From http://www.jewishvirtuallibrary.org/jsource/Economy/eco5.html:

The linkage system was very successful. In major economies around the world, consumers often feel the pinch of just 2-7% annual inflation. But Israelis, who had to deal with a much higher inflation rate, went about their business practically unaffected. For three and a half decades, their real income was protected by this index-linked mechanism. Furthermore, over this period the standard of living rose at an average rate of close to 4% annually.

However perfect, the linkage machine itself was fueling the fire of inflation at an increasing pace. As inflation evolved into hyperinflation, the price spiral was taking a toll on economic output. Dealing with daily linkage adjustments and their repercussions was draining the time and resources of households and businesses.

In July 1985, the government adopted the Economic Stabilization Policy, which called for interference in the economy to an extent that would be considered "reactionary" among economic theorists. A total freeze of prices of all goods and services was imposed and the linkage mechanism was suspended. Everything from price tags in shops and stores, charges for services, prices specified in contracts, wages and public budgets to foreign exchange rates, remained fixed at the exact nominal quotation on the day the policy was declared.

It worked. In 1985, inflation fell to 185% (less than half the rate in 1984). Within a few months, the authorities began to lift the price freeze on some items; in other cases it took almost a year. In 1986, inflation was down to just 19%.

The linkage system was reinstated as soon as the stabilization policy showed signs of success, although the Bank of Israel began to take stricter measures to supervise the monetary aspects of the economy.

Can linkage be automated so that it becomes seamless, and inflation transparent?

Can some method similar to Brazil's response to hyperinflation be used to fight the psychology of inflation?

From http://www.npr.org/blogs/money/2010/10/04/130329523/how-fake-money-saved-brazil:

People would still have and use the existing currency, the cruzeiro.
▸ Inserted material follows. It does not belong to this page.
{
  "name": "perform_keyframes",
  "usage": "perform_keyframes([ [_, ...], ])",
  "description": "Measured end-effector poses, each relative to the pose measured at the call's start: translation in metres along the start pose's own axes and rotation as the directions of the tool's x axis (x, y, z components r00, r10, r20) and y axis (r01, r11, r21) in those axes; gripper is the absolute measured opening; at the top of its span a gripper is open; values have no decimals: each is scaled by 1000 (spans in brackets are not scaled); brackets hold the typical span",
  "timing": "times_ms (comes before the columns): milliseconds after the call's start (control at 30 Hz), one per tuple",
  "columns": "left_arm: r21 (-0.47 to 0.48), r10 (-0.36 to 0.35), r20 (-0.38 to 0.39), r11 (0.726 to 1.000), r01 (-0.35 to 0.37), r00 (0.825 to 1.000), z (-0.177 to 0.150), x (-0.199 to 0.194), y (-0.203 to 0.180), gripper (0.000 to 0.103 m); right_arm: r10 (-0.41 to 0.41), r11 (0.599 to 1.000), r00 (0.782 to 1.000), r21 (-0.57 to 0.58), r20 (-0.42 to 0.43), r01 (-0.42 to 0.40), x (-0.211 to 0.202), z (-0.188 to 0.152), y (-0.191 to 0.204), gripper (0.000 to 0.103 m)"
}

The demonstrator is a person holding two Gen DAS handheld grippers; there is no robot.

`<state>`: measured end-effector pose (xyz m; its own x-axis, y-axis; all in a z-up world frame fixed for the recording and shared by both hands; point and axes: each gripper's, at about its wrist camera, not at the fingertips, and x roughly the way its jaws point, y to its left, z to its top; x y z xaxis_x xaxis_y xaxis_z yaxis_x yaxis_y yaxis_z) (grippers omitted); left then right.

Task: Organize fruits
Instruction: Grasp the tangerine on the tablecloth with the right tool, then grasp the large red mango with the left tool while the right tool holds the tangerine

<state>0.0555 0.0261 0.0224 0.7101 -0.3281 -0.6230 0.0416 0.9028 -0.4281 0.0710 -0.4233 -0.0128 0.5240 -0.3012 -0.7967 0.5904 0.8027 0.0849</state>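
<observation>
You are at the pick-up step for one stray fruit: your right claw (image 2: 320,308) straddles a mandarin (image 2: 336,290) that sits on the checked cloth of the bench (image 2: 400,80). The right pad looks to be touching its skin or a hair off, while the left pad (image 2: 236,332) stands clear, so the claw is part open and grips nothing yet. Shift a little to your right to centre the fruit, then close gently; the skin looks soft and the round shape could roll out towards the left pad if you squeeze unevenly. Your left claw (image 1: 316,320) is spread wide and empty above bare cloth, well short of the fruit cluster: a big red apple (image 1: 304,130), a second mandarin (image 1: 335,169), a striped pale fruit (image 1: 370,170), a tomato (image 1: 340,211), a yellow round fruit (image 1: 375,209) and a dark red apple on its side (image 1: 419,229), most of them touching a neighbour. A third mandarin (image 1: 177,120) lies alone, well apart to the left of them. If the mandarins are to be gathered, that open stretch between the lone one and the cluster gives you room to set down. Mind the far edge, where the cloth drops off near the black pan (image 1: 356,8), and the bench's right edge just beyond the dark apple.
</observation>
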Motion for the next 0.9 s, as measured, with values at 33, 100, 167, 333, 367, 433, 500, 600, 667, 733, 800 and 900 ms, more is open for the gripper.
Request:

But everything would be listed in URVs, the fake currency. Their wages would be listed in URVs. Taxes were in URVs. All prices were listed in URVs. And URVs were kept stable - what changed was how many cruzeiros each URV was worth.

Say, for example, that milk costs 1 URV. On a given day, 1 URV might be worth 10 cruzeiros. A month later, milk would still cost 1 URV. But that 1 URV might be worth 20 cruzeiros.

The idea was that people would start thinking in URVs - and stop expecting prices to always go up.

From Generating a Sharp Disinflation: Israel 1985, by Michael Bruno:

In the past two years it became evident that balance-of-payments and
foreign reserve difficulties may arise even when the current account
improves, due to problems associated with the capital account. In part, at
least, these problems stem from loss of public confidence in the government's
ability to control the economic system, leading to massive private
purchases of foreign currency and capital flight.

Unfortunately, the most common explanation of rising inflation due
to an increase in the government deficit (argument a) can at best account
for a rise in Israel's inflation rate in the early 1970's but not in
subsequent periods. The step-wise leaps in inflation from 30-40 percent in
1973-76 to nearly 500 percent annually in 1984-85 (point 851 in Figure la
refers to January-July 1985) occurred while the budget deficit, though
large, was more or less stable at 12-15% of GDP (see Table 2).

An alternative and somewhat complementary line of argument to that of
the inflation tax explains the step-wise nature of the inflationary process
in terms of price level shocks (which account for the jumps) coupled
with full monetary accommodation (which explains why a price level shock
translates into a jump in the rate of inflation). The price shocks may be
entirely exogenous (e.g. oil and raw material price increases in 1973 and
1979 or the shock introduced with the October 1977 reform) or may be
induced by balance of payments difficulties (leading to devaluations and
price increasing fiscal measures such as subsidy cuts, as in 1974, 1983,
1984).

Why, under this view, has inflation almost always only gone up and not
down ? one reason may be that positive and negative price shocks are not
symmetric in their effects on the dynamics of inflation. When the general
thrust of fiscal and monetary policy is expansionary and there is a temp-
orary unexpected downward shift in the inflation rate expectations will
not be revised downward. The effect of such asymmetries is to make a
sequence of positive and negative shocks of zero mean impart an upward
thrust to the inflation rate.

So, inflation is psychological to a large degree. It seems there are wild expectations of inflation that fuel themselves. The fix for inflation is to somehow get people to stop expecting inflation; I think the actual budget deficit amounts don't really matter. It's the perceived effects of deficits in people's minds. Change those prejudices and you can deal with inflation without having to reduce government spending.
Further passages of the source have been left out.